# Should I Hold on or Move on?? Please help!



## boston1212 (Sep 25, 2012)

Hi Everyone,

I would like to get some advice on my situation. Any help you can give would be great.

The brief on our story is that we dated for 6 months then found out she was pregnant. We broke up for a couple weeks during her pregnancy because she couldn't see us together in the future. After we got back together, things were great. We moved in together, had the baby, bought a house, then I proposed last November and have been married since (kinda). Last week, she said that I she didn't think I was the one and that we should part ways. She said that she has been thinking about this for a while and tried to make it work but the love isn't there. She can't give me what I want and vice versa. It really hurts to know that. I know that we hadn't had the best love for eachother. We have given our 3 year old all that we have. He has been the center of our world and her and we never had the chance to work on ourselves.

A couple nights ago, I mistakenly accused her of an emotional affair. I know that she is a flirty person and likes to be social. She has a boss that is a little older than her and there is a group of 5 of them that group text eachother alot. She's not that kind of person but I was just thinking and thinking...and thinking.

After that she decided to give me back her wedding ring because she felt guilty wearing it because I bought it w/ my money.

So today, I am moved out, have her ring and she wants a divorce.

My questions is, should I just move on or hope that she is not thinking things through and have hope for our marriage. We get along good and have had great memories. She is a quick thinker and acts w/o thinking sometimes and also needs control of situations.

What should I do??? Any help on here would be really appreciated!


----------



## survivorwife (May 15, 2012)

You should move on. You should look out for yourself and your future without her.
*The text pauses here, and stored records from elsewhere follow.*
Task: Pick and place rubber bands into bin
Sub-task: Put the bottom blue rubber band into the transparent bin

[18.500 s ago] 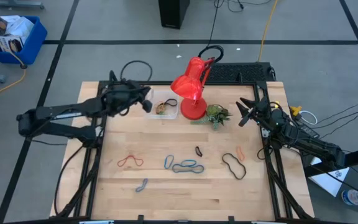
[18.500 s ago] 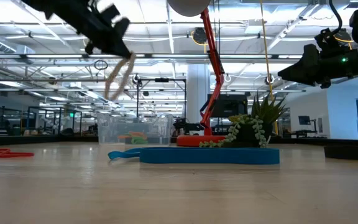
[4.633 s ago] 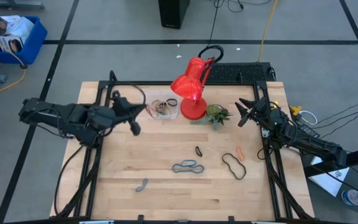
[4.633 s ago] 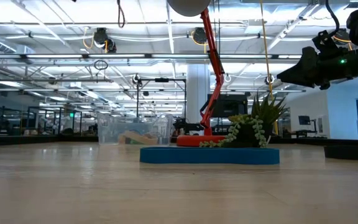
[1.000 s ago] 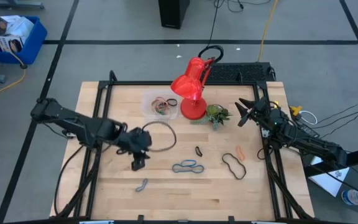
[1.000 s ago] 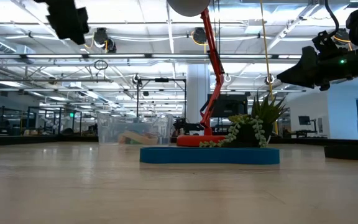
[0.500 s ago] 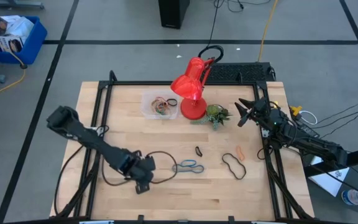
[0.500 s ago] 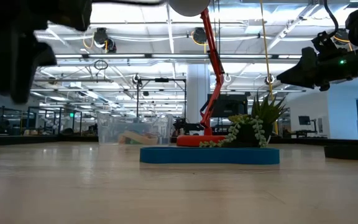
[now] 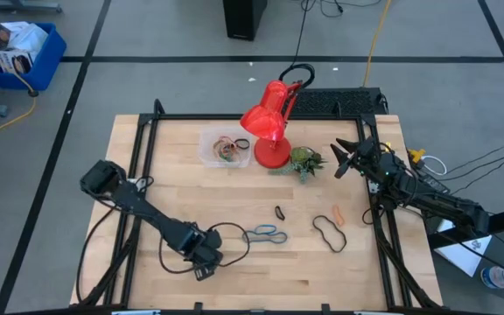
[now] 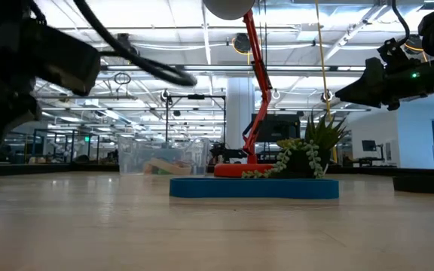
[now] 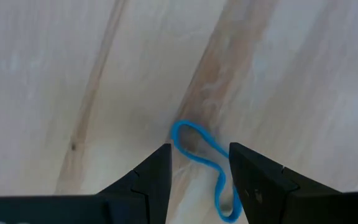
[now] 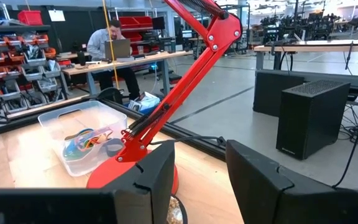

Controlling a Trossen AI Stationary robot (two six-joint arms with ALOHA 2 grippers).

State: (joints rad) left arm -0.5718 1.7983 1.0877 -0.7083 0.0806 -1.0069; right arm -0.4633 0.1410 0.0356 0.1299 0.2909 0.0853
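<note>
- Left gripper (image 9: 201, 269) is low over the front part of the table (image 9: 339, 280), fingers (image 11: 154, 180) parted with a blue rubber band (image 11: 201, 165) lying flat on the wood between them, not yet pinched.
- Right gripper (image 9: 339, 160) hangs at the table's right edge near the small plant (image 9: 304, 162), its fingers (image 12: 257, 177) spread and holding nothing.
- Clear bin (image 9: 226, 147) sits at the back of the table, just left of the red lamp (image 9: 268, 122), with several coloured bands inside.
- Loose on the wood: linked blue-grey bands (image 9: 265, 233) right of the left gripper, a small dark band (image 9: 280, 212), a large black band (image 9: 326, 233) and an orange band (image 9: 338, 214).
- A person (image 12: 107, 43) sits at a desk in the room beyond.
</note>
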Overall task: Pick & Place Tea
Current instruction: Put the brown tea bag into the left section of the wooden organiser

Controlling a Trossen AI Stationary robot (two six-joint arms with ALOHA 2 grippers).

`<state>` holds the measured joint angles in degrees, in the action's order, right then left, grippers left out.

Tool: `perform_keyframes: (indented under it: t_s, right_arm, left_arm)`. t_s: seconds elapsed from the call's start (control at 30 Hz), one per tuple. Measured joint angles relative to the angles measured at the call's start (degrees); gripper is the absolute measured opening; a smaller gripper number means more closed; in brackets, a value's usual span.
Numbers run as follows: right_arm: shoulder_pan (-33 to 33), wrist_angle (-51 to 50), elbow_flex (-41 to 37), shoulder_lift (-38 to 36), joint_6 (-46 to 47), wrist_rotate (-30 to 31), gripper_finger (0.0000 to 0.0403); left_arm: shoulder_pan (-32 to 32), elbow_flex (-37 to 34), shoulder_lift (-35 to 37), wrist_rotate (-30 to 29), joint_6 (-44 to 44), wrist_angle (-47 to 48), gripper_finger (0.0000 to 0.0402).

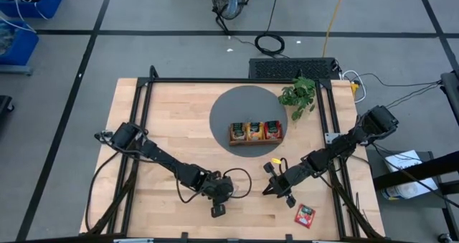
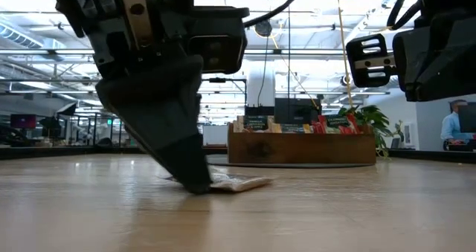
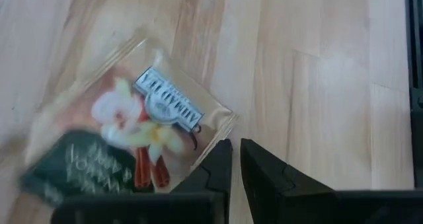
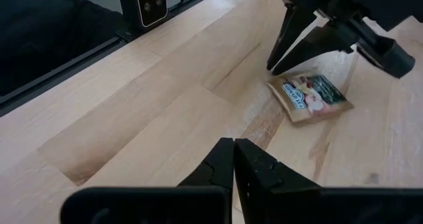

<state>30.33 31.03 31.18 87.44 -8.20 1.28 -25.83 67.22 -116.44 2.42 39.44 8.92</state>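
A pale tea sachet (image 3: pixel 132 128) with a flower print lies flat on the wood near the table's near edge. It also shows in the right wrist view (image 4: pixel 310 97) and the low view (image 2: pixel 242 183). My left gripper (image 3: pixel 235 159) is shut, its tips down on the table at that sachet's edge (image 2: pixel 197 185) (image 4: pixel 272 67). My right gripper (image 4: pixel 233 145) is shut and hovers to the sachet's right (image 1: pixel 271 182), touching nothing. A red sachet (image 1: pixel 305 214) lies flat near the right near corner. More sachets stand in the wooden tray (image 1: pixel 255 132). My left gripper comes from above, slanting down, with shut fingers. One fingertip (image 3: pixel 218 159) stands at the pale sachet's edge, near a corner (image 3: pixel 210 139). The sachet stays flat on the table. I cannot tell whether the tip presses on the edge or only touches beside it.
The tray (image 2: pixel 301 149) sits on a round grey mat (image 1: pixel 229 103) at the table's middle. A leafy plant (image 1: pixel 300 94) stands right of and behind the mat. A black frame runs along the table's sides. Bare wood lies left of and in front of the grippers.
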Motion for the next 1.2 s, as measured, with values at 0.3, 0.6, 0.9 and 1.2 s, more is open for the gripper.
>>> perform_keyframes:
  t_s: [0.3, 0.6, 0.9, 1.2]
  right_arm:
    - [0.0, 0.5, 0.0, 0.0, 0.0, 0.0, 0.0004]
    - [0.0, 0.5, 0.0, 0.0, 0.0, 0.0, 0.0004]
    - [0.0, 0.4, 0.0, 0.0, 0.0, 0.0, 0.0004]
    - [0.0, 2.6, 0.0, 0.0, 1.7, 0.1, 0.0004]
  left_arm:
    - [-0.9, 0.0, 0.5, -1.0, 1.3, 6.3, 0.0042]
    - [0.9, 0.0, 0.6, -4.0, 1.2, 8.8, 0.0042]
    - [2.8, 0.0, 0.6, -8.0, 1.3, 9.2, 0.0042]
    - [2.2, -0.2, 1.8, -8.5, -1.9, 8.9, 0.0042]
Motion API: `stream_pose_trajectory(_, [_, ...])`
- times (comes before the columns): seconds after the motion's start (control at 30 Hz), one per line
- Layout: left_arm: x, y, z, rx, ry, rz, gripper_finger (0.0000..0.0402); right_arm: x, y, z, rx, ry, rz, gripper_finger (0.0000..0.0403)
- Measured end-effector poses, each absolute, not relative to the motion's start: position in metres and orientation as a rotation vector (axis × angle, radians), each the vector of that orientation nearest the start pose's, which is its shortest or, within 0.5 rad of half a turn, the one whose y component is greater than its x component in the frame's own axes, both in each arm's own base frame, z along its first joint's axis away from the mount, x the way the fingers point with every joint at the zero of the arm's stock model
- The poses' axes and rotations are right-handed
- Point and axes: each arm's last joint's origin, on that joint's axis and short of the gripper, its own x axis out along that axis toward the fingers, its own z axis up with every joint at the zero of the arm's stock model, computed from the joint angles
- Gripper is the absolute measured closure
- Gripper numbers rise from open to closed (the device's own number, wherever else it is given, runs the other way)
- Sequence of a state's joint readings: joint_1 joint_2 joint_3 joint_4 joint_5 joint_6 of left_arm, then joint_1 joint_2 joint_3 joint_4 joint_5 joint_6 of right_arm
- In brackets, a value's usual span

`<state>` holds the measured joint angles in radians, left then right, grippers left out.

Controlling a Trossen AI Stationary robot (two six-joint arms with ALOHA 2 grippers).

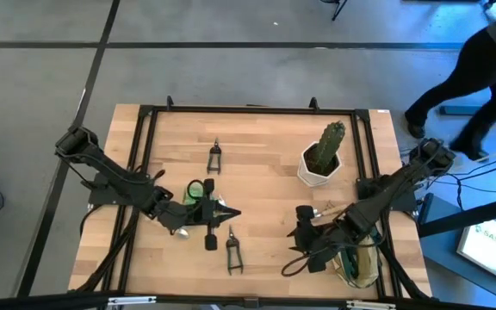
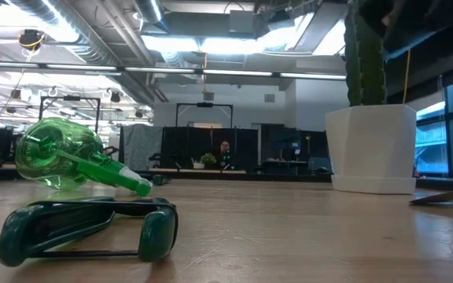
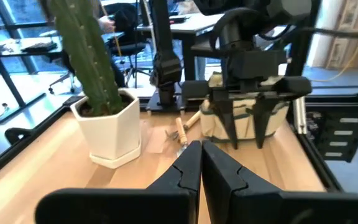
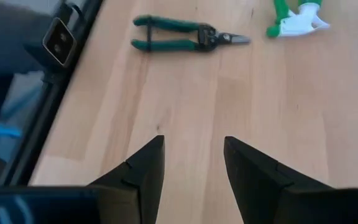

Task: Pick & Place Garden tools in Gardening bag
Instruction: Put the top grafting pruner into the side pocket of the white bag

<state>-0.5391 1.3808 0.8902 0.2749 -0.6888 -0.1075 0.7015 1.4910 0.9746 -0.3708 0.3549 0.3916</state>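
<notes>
On the table's point(image 1: 257, 138) left half, the left gripper point(image 1: 229, 213) lies low over the wood, fingers pressed together, nothing between them. Green spray bottle point(image 1: 198, 191) sits just behind those fingers, touching or nearly touching the gripper body; cannot tell which. In the low view the bottle point(image 2: 57, 157) lies tilted on its side, nozzle toward the table.

Three shears lie on the wood:
- one pair point(image 1: 214, 158) toward the far edge, well apart from the gripper
- one pair point(image 1: 210, 236) just in front of the left gripper, partly under it
- one pair point(image 1: 232, 251) beside that, near the front edge; handles green in the right wrist view point(image 4: 185, 33)

Centre-right: cactus point(image 1: 329, 142) upright in a white six-sided pot point(image 1: 319, 173). Trowel point(image 1: 324, 209) with wooden handle lies on the wood between pot and bag; left wrist view shows it point(image 3: 182, 127) just beside the bag.

Right front corner: gardening bag point(image 1: 357, 263), khaki with dark trim, stands upright under the right arm. Right gripper point(image 1: 302, 234) is just left of the bag, pointing toward the table's middle. Its fingers point(image 4: 140, 168) stand apart with bare wood between them; holding nothing, touching nothing seen.

Beyond the table's right side, a person's point(image 1: 476, 69) legs on the floor. No readable writing on any tool or on the bag.
</notes>
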Motion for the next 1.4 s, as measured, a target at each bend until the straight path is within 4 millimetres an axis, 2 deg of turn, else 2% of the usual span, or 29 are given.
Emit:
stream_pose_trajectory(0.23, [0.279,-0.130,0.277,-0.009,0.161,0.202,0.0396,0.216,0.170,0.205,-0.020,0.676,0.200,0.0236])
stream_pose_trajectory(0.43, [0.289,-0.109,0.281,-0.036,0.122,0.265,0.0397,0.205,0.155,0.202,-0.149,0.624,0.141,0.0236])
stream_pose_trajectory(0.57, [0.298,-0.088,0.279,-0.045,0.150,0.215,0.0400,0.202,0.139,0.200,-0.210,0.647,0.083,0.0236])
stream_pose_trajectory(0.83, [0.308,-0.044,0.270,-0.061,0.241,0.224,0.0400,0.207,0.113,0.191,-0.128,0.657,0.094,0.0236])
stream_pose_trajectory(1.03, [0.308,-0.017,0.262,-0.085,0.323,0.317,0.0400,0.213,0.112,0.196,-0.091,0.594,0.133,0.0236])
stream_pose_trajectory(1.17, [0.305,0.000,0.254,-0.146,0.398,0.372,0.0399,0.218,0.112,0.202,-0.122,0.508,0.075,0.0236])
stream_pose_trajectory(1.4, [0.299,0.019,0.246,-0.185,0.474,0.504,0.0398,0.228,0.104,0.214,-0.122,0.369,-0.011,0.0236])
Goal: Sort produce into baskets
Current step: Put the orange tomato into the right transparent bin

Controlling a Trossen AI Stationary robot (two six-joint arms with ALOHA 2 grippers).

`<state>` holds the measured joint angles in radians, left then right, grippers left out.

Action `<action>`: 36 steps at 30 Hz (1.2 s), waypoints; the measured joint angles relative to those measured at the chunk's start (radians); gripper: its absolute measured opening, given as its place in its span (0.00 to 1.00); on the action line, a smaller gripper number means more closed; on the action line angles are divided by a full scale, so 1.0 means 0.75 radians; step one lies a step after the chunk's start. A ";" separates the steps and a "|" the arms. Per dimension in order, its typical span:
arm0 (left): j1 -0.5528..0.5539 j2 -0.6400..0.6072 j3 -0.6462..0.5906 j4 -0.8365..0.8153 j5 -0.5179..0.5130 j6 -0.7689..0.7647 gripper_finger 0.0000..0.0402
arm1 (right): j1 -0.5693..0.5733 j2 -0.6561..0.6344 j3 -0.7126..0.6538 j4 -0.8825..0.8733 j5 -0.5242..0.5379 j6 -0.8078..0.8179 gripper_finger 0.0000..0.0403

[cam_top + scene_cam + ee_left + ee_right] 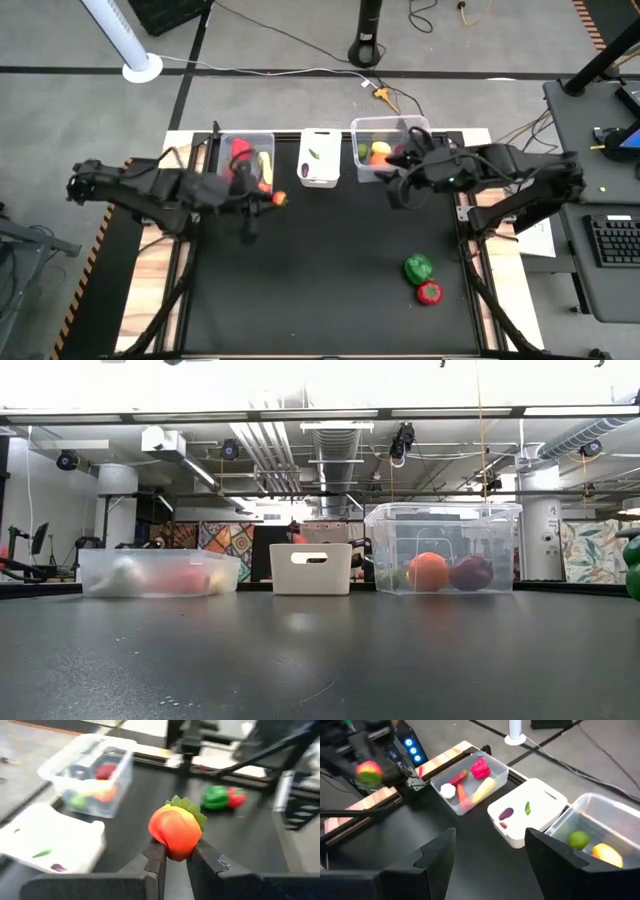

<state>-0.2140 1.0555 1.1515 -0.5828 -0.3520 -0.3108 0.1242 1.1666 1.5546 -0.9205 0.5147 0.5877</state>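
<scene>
Beyond my black table (320,270) I see a white fan base (141,68), a keyboard (610,240), and floor cables (290,72).

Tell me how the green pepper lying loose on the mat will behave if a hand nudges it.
The green pepper is rounded and lumpy, so it would probably wobble and roll a little rather than slide straight. It touches the red pepper, so a push from the far side likely shifts both. It looks like a small moulded toy, probably light and stiff.
</scene>
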 joint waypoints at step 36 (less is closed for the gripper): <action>0.867 1.170 0.477 0.669 0.837 0.366 0.10 | -0.001 0.003 -0.116 0.047 0.050 0.354 0.57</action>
<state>0.4362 1.9327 1.5095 -0.0814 0.2760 -0.0360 0.1238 1.1687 1.4677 -0.8852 0.5522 0.8536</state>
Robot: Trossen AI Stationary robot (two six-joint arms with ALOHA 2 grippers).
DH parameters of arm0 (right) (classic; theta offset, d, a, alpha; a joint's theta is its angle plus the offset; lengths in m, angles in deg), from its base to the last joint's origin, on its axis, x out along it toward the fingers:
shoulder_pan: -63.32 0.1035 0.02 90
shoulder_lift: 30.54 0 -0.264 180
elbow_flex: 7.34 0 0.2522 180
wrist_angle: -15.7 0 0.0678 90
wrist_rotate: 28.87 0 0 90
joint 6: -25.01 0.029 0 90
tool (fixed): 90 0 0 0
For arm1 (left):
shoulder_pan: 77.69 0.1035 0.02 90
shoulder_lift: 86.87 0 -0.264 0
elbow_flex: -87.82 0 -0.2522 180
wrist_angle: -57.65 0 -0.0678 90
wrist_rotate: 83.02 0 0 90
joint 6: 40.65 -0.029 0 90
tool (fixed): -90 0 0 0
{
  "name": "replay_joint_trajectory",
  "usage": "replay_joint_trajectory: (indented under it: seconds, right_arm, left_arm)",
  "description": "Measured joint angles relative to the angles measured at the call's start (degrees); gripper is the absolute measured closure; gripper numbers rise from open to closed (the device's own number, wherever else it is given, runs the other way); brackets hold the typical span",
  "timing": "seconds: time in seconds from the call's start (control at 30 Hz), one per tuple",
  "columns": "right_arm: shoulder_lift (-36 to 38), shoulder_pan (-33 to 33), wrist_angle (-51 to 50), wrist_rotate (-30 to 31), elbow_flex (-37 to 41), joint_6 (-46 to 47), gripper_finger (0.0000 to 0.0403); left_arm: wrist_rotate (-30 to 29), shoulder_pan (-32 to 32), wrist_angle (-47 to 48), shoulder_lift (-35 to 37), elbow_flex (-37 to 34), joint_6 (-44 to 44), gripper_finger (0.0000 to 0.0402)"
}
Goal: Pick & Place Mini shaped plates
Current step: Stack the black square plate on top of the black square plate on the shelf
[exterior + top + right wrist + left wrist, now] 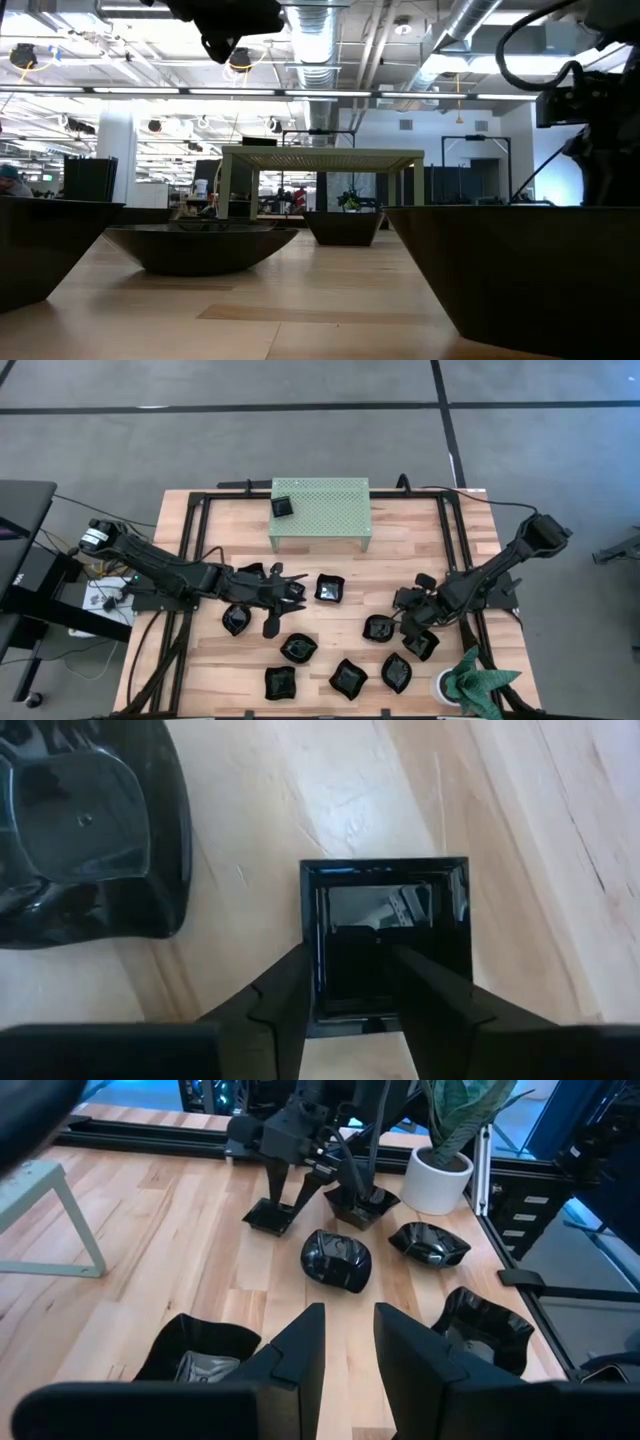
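Near edge of bench (330, 705): several mini shaped plates (347, 677), glossy black, lay loose in a scattered row, wavy-edged and rounded ones among them.
Right end effector (350, 970): stood low over a small square plate (385, 935), fingers straddling its near rim and partly open; whether they had gripped it yet could not be told.
Left end effector (348, 1342): hovered mid-bench above the plates on the left, fingers parted a little, holding nothing.
Middle of bench: more black plates, one wavy dish (329, 589) lying just in front of the stand.
Far side: pale green perforated stand (320, 512) carried a single square plate (282, 507) near its left end.
Progress: by my judgement early; one plate placed, roughly a dozen left on the bench.
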Motion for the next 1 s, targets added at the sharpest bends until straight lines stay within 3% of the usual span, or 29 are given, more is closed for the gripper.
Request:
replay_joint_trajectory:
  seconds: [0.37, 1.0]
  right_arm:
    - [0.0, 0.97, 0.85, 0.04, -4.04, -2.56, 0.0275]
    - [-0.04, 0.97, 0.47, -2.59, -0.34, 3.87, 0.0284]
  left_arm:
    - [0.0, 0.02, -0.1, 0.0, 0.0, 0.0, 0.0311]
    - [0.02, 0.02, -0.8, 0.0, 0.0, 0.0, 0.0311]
You should pursue your own interests and take care of yourself as a single man.

That being said, you could take future relationships slow, as you probably recognize that you aren't ready for that. If she decides that she wants to get back with you, you could take it slow and develop a "new" relationship with her instead of a continuation of your current relationship. But don't wait for that to happen.

She claims she doesn't want you to hold on. Honor that. Move on. Anything can happen, but prepare yourself for a future without her, just in case.


----------



## synthetic (Jan 5, 2012)

How much rejection do you need before you wake up and have some respect for yourself?

Your wife was never really into you. You deserve much more than this.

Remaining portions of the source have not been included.